[Work required]
Every line below that holds the string "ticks" should be copied out.
________
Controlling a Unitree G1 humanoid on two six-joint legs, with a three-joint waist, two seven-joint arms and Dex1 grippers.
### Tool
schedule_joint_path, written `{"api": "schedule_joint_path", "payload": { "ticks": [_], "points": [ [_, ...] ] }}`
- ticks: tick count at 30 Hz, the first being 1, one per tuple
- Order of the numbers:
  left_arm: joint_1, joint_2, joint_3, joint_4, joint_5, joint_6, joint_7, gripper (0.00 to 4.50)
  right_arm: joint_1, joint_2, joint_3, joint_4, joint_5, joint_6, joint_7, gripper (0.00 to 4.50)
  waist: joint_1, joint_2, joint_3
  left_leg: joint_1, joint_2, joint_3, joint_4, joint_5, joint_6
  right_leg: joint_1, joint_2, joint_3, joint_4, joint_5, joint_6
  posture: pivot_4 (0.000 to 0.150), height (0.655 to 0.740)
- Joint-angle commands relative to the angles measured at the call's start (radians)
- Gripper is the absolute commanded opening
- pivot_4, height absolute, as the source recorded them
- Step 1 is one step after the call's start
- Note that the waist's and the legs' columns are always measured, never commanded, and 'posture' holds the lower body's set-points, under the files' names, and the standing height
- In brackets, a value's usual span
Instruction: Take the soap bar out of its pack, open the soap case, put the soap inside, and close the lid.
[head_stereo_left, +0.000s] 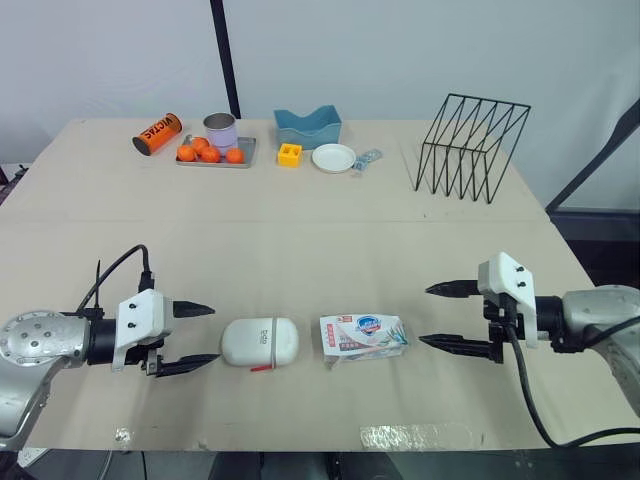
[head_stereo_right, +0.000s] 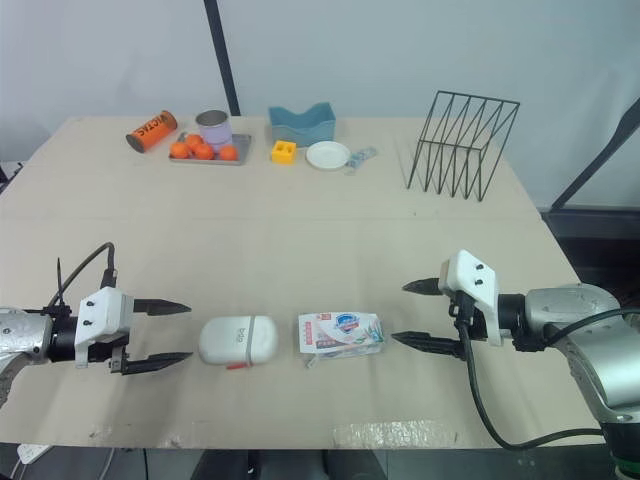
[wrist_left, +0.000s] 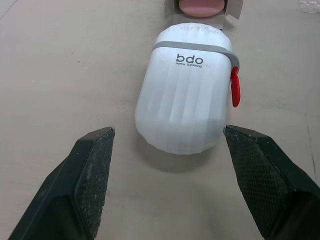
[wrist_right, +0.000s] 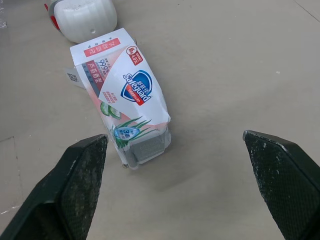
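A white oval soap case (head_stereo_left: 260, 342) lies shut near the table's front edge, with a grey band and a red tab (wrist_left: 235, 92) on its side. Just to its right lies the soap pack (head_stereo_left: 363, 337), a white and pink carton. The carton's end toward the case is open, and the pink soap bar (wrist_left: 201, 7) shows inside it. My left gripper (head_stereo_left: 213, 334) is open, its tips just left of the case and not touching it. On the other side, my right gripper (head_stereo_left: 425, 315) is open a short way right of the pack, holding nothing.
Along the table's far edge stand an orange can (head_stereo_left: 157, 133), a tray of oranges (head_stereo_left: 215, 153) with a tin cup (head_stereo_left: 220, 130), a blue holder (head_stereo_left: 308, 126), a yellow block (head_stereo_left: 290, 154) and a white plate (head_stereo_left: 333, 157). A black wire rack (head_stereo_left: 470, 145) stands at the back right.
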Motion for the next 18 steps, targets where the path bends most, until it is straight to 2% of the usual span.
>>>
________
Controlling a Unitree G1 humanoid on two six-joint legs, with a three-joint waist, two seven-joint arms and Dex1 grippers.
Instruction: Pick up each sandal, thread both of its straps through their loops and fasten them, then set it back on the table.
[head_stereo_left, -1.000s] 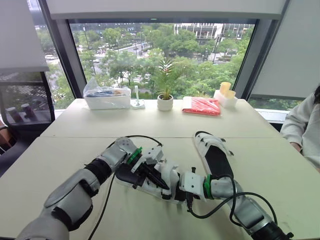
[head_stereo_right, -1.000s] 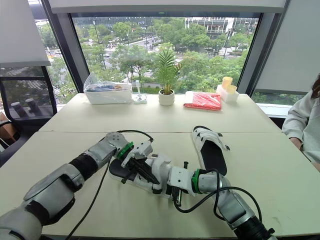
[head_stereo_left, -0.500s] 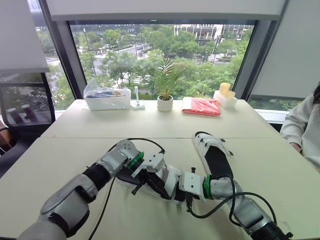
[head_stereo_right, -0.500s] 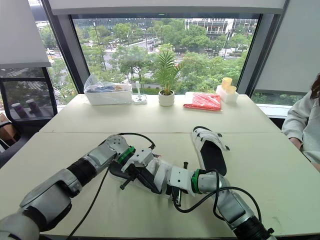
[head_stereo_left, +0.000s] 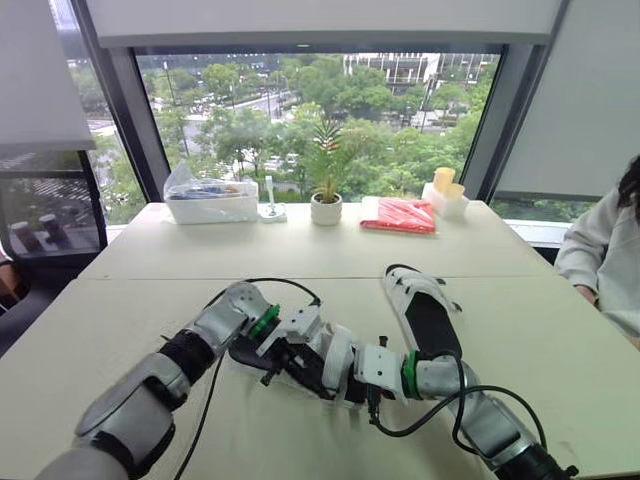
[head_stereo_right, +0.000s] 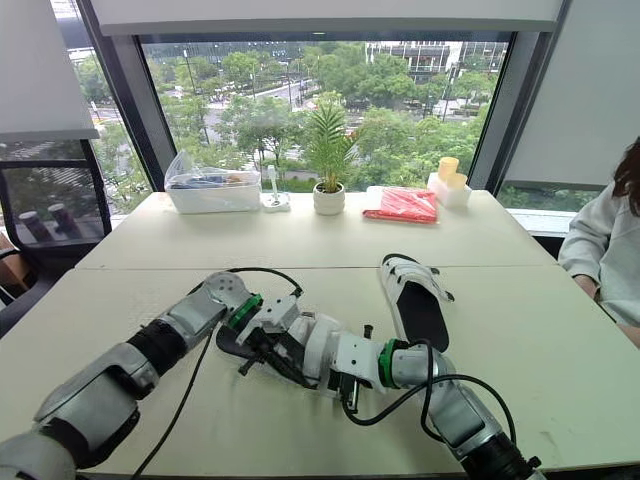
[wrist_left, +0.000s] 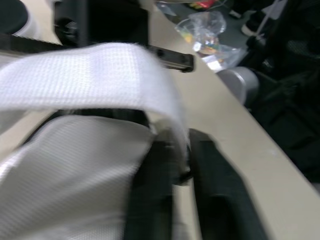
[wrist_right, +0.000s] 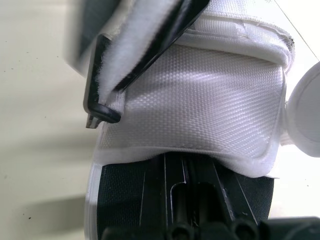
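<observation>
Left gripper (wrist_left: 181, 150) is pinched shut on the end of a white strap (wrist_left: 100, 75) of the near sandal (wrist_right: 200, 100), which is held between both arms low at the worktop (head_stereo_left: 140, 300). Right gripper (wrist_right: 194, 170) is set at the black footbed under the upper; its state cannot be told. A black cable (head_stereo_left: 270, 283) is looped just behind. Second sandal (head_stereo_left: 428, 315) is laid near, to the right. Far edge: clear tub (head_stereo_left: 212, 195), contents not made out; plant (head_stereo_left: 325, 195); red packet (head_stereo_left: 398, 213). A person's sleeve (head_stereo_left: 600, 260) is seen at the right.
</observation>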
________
[Answer space]
schedule_joint_path, written `{"api": "schedule_joint_path", "payload": { "ticks": [_], "points": [ [_, ...] ] }}`
- ticks: tick count at 30 Hz, the first being 1, one per tuple

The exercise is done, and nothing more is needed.